*Goal of the exercise:* Of all the lines in the entries below, give again exactly those starting at the line containing "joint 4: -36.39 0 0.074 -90" and ending at the line containing "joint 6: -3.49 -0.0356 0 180", both ends included, and no others.

*Data section:*
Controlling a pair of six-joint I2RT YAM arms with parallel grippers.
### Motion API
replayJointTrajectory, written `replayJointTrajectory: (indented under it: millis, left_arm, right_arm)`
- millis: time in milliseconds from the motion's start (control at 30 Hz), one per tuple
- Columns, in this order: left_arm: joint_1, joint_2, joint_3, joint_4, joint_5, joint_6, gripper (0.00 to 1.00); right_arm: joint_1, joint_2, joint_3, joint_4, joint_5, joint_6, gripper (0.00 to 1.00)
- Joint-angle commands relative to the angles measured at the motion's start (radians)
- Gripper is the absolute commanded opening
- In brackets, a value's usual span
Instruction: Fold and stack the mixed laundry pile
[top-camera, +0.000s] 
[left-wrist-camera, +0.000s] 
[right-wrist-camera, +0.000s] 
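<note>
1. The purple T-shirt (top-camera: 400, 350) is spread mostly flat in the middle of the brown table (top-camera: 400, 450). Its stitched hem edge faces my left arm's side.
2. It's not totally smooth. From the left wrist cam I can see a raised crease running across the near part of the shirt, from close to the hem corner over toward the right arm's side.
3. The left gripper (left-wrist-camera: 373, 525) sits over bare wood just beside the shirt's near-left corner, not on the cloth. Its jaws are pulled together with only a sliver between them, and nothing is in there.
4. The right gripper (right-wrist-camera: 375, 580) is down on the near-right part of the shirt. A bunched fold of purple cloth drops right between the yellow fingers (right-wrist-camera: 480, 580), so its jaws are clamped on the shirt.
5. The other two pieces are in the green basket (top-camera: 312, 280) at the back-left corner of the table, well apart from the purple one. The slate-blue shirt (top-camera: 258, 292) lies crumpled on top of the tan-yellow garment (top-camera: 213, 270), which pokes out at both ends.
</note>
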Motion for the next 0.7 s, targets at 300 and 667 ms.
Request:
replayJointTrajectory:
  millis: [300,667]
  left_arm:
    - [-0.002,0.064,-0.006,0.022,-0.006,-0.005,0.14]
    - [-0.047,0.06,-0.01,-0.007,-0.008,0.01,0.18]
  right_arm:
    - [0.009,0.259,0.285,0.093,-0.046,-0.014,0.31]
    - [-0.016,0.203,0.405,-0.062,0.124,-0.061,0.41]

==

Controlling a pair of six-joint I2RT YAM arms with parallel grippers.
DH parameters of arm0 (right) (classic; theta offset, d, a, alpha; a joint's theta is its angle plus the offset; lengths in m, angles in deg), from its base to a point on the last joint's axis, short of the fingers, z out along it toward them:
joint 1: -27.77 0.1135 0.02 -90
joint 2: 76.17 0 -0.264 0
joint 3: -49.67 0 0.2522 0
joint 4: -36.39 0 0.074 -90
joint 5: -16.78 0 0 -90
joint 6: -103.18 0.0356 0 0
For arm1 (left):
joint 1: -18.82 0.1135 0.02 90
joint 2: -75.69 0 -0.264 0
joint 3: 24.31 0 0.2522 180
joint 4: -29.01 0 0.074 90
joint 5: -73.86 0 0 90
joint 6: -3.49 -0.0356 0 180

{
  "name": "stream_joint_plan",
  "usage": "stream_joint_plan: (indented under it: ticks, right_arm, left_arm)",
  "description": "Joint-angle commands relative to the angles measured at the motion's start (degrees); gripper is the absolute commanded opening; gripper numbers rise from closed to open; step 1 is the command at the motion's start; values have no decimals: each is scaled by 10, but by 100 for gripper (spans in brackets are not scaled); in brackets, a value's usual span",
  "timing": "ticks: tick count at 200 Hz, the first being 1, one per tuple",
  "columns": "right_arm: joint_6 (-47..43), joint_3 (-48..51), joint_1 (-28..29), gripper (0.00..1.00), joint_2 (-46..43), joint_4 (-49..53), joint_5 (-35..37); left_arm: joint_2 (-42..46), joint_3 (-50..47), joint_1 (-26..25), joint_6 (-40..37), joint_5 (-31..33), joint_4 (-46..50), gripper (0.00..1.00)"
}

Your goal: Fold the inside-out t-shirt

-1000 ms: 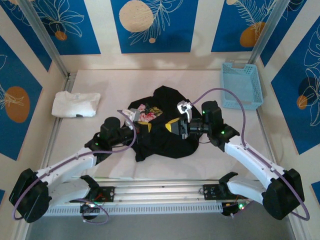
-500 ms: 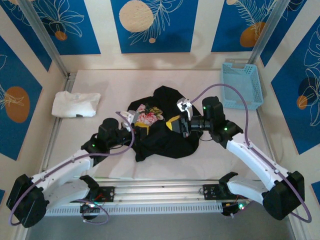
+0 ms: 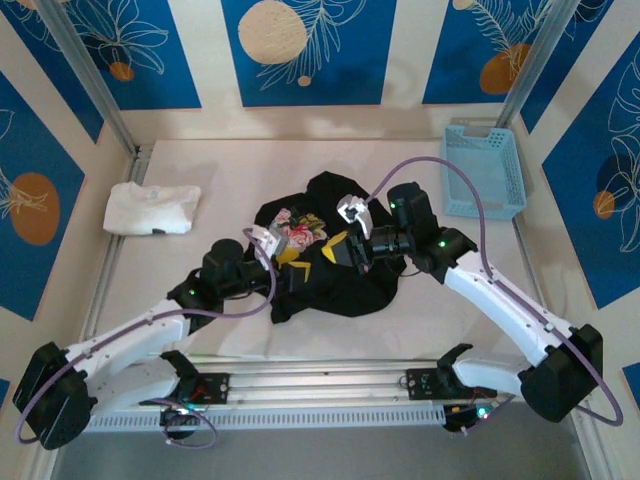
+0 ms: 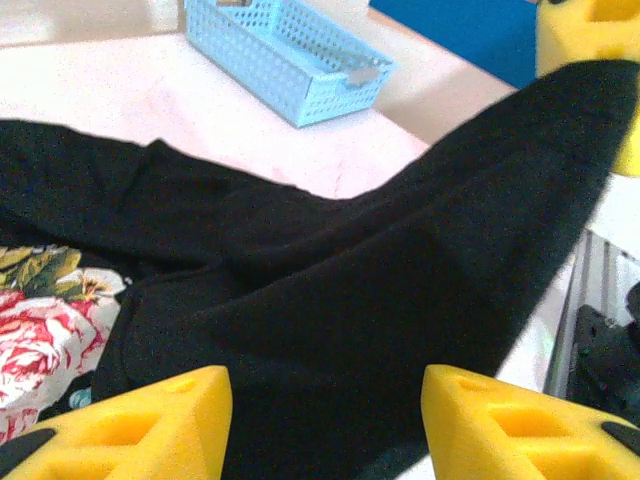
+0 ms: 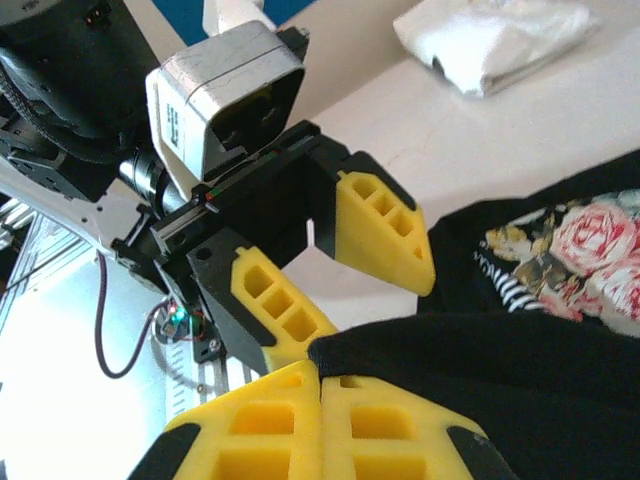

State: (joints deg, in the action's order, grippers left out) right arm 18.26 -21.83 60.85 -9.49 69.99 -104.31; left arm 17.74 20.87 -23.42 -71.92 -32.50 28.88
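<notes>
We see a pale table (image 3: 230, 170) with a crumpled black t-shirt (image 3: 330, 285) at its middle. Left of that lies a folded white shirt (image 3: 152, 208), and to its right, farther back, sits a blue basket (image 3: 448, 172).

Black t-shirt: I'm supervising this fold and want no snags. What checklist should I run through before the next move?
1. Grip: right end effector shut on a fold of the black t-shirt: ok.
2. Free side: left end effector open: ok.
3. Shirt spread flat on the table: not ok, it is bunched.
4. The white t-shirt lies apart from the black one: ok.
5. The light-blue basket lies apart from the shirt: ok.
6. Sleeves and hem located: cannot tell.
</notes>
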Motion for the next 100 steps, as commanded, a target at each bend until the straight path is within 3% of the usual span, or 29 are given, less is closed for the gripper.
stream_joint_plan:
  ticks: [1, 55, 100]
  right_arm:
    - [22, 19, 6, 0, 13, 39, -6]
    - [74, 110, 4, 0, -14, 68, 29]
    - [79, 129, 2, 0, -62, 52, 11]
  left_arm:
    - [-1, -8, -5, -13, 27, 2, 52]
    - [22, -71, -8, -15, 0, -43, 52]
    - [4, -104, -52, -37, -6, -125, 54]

*Finished exercise:*
joint 4: -36.39 0 0.074 -90
joint 5: -16.78 0 0 -90
joint 6: -103.18 0.0356 0 0
For arm1 (left):
joint 1: -18.82 0.1135 0.02 90
joint 2: -75.69 0 -0.264 0
joint 3: 24.31 0 0.2522 180
joint 4: -29.01 0 0.074 90
joint 5: -73.86 0 0 90
joint 6: -3.49 -0.0356 0 180

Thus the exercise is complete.